> _Activity_
The required output is the exact run of lines in the listing below from the line holding "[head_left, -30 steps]" through the line holding "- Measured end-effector", with no pictures.
┏━━
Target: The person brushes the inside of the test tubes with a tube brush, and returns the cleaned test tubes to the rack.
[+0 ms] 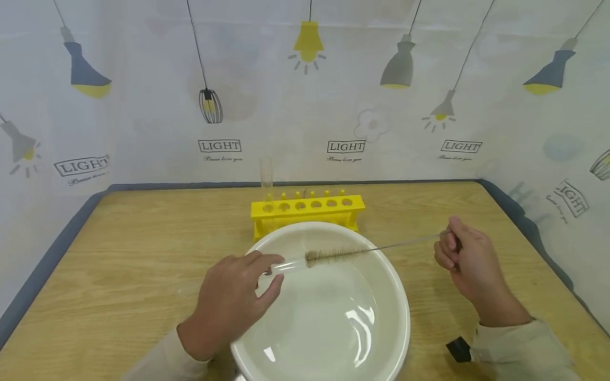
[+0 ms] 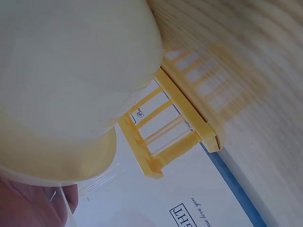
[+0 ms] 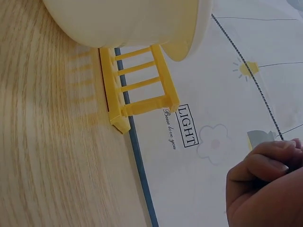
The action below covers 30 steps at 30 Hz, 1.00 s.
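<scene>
Over the white basin (image 1: 399,296), my left hand (image 1: 233,296) holds a clear glass test tube (image 1: 292,264) between thumb and fingers, its mouth toward the right. A test tube brush (image 1: 340,255) with tan bristles lies in line with the tube, its bristle tip right at the mouth. To the right of the basin, my right hand (image 1: 472,259) grips the far end of the brush's thin wire handle (image 1: 410,243). In the right wrist view the curled fingers (image 3: 270,163) and the twisted wire (image 3: 246,61) show; the bristles are out of that frame.
Behind the basin stands a yellow test tube rack (image 1: 307,208), with one upright glass tube (image 1: 266,174) in its leftmost hole. A small black object (image 1: 459,349) is by the right sleeve. The wooden table (image 1: 128,254) ends at a printed white backdrop (image 1: 286,116).
</scene>
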### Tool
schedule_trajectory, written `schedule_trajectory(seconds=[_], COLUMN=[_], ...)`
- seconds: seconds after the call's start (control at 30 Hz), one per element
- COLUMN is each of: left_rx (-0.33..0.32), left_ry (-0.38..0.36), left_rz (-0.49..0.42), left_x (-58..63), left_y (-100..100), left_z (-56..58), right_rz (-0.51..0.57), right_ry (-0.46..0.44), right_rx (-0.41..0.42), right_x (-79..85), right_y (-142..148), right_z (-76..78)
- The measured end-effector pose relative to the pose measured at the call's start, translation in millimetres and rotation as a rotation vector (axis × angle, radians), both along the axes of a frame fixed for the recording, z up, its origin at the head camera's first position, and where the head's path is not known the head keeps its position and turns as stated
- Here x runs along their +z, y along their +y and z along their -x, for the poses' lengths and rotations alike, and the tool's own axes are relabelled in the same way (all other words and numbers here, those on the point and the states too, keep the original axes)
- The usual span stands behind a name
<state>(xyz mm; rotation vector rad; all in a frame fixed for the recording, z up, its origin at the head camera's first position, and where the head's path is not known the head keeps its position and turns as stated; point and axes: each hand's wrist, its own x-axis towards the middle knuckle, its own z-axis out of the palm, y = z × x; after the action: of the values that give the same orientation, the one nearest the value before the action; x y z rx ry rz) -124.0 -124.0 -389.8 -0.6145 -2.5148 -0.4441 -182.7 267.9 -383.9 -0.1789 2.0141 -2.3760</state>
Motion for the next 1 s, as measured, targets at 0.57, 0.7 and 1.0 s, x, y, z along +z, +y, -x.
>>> schedule_trajectory(seconds=[0.57, 0.7, 1.0], left_rx=[-0.019, -0.056, -0.095], left_ry=[0.038, 0.047, -0.020], left_rz=[0.066, 0.079, 0.070], left_x=[0.9, 0.4, 2.2], left_y=[-8.7, -11.5, -17.4], left_z=[5.8, 8.0, 9.9], right_rz=[-0.044, -0.019, 0.032], right_ry=[0.063, 0.101, 0.207], right_rx=[0.066, 0.062, 0.106], right_x=[-4.1, -5.3, -10.2], right_y=[1.4, 0.0, -0.7], right_z=[0.6, 0.7, 2.8])
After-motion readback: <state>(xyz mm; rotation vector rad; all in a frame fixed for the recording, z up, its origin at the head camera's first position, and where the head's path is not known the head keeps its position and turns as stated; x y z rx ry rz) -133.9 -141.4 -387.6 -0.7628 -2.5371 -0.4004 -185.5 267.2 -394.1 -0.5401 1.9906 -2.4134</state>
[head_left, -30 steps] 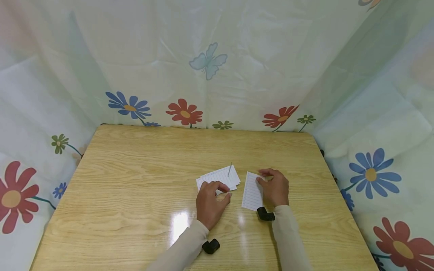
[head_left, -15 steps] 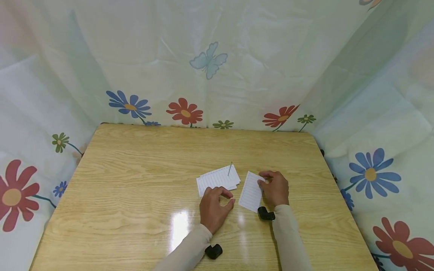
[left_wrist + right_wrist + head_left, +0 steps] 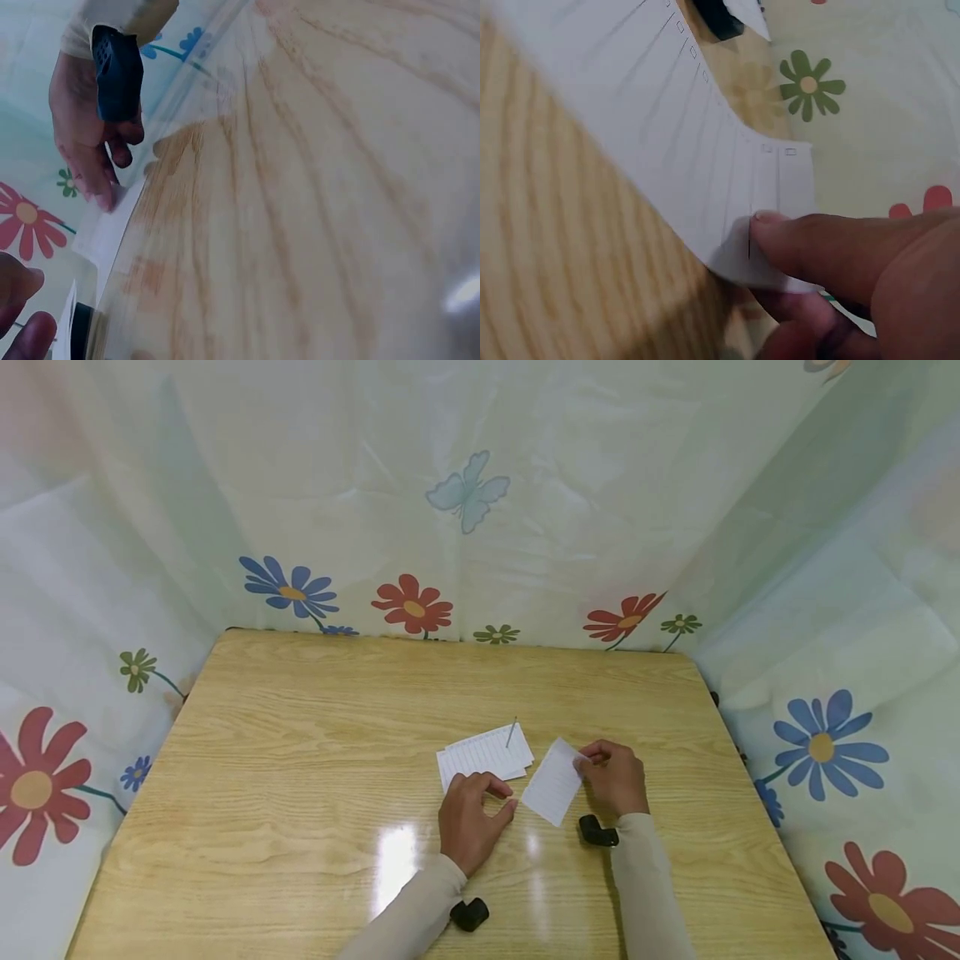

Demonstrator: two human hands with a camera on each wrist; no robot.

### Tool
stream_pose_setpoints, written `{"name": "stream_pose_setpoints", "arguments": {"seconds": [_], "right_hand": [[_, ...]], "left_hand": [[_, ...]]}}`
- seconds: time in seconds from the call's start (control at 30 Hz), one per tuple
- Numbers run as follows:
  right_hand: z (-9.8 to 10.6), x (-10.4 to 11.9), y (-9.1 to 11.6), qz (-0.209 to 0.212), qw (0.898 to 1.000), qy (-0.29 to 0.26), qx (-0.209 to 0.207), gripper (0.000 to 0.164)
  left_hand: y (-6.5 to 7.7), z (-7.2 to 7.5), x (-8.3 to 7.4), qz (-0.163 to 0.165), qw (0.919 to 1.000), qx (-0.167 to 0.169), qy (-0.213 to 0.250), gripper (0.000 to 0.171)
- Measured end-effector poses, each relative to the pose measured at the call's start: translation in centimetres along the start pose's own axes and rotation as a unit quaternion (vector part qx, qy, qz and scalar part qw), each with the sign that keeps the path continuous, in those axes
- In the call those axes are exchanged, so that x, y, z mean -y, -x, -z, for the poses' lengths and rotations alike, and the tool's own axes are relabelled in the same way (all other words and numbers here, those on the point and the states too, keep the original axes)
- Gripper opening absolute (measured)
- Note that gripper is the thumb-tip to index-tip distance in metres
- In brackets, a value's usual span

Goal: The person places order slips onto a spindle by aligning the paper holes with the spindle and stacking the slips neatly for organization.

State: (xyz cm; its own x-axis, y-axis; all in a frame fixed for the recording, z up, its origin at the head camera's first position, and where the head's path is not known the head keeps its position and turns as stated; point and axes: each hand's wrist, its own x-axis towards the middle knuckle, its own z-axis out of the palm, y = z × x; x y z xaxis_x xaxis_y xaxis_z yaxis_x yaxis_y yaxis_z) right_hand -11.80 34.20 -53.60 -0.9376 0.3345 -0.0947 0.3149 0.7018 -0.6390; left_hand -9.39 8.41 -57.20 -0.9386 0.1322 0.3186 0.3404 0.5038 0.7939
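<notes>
My right hand (image 3: 618, 779) pinches one lined white paper sheet (image 3: 553, 785) by its upper right edge, thumb on top. In the right wrist view the sheet (image 3: 660, 112) bends upward near the thumb, with small printed boxes along one edge. My left hand (image 3: 471, 822) has curved fingers and a gap between thumb and fingertips, close to the sheet's left corner. Behind it lie more lined sheets (image 3: 480, 756), partly hidden by that hand, with a thin metal spike (image 3: 512, 732) sticking up through them. A black base (image 3: 79, 330) shows beside these sheets in the left wrist view.
The wooden table (image 3: 300, 735) reaches back to a flower-print curtain (image 3: 337, 485), which also hangs along both sides. A black wrist camera (image 3: 470, 914) is on the left sleeve, another black camera (image 3: 597, 832) on the right.
The sheet in my right hand has turned clockwise and its lower end has swung left, toward my left hand. My left hand has drawn slightly back from the spiked sheets.
</notes>
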Motion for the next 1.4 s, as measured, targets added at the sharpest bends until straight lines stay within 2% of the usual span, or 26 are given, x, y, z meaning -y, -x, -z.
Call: {"name": "stream_pose_setpoints", "arguments": {"seconds": [0.23, 0.53, 0.63, 0.8, 0.9, 1.13, 1.4], "right_hand": [[1.0, -1.2, -0.2, 0.037, 0.997, -0.036, 0.051, 0.017], [1.5, -2.1, 0.0, 0.026, 0.991, -0.089, 0.095, 0.021], [1.7, -1.9, 0.3, 0.018, 0.985, -0.132, 0.108, 0.022], [2.2, -1.3, 0.8, 0.022, 0.970, -0.203, 0.134, 0.024], [2.4, -1.0, 1.1, 0.022, 0.963, -0.229, 0.140, 0.024], [2.5, -0.2, 1.4, 0.045, 0.956, -0.252, 0.147, 0.028], [2.6, 1.2, 2.0, 0.044, 0.950, -0.279, 0.132, 0.028]], "left_hand": [[-0.1, 0.3, 0.0, 0.012, 0.9998, 0.017, 0.000, 0.018], [-0.3, 0.4, 0.0, 0.024, 0.9991, 0.036, 0.003, 0.016], [-0.3, 0.5, -0.2, 0.030, 0.9987, 0.041, 0.004, 0.016], [-0.5, 0.7, -0.2, 0.035, 0.9984, 0.044, 0.010, 0.015], [-0.5, 0.7, -0.3, 0.036, 0.9981, 0.047, 0.019, 0.014], [-0.4, 0.9, -0.6, 0.039, 0.9966, 0.057, 0.045, 0.012], [-0.3, 1.1, -0.9, 0.042, 0.9923, 0.051, 0.105, 0.011]]}}
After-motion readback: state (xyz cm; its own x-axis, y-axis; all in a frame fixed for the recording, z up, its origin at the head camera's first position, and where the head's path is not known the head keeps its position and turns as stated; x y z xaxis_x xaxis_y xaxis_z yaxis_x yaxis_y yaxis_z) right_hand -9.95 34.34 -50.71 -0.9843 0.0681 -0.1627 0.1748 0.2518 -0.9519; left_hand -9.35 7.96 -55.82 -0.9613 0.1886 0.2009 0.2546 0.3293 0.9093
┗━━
> _Exercise solution_
[head_left, -30 steps] 
[head_left, -15 steps] 
[left_wrist + right_wrist + head_left, +0 steps] 

Demonstrator: two human hands with a camera on each wrist; no robot.

### Tool
stream_pose_setpoints, written `{"name": "stream_pose_setpoints", "arguments": {"seconds": [_], "right_hand": [[_, ...]], "left_hand": [[_, ...]]}}`
- seconds: time in seconds from the call's start (control at 30 Hz), one per tuple
- Numbers run as follows:
  right_hand: z (-9.8 to 10.6), x (-10.4 to 11.9), y (-9.1 to 11.6), qz (-0.209 to 0.212), qw (0.898 to 1.000), qy (-0.29 to 0.26), qx (-0.209 to 0.207), gripper (0.000 to 0.164)
  left_hand: y (-6.5 to 7.7), z (-7.2 to 7.5), x (-8.3 to 7.4), qz (-0.163 to 0.165), qw (0.919 to 1.000), qx (-0.167 to 0.169), qy (-0.213 to 0.250), gripper (0.000 to 0.171)
- Measured end-effector poses, each relative to the pose measured at the call's start: translation in centimetres along the start pose's own axes and rotation as a unit quaternion (vector part qx, qy, qz and scalar part qw), each with the sign that keeps the path continuous, in those axes

No additional answer is needed.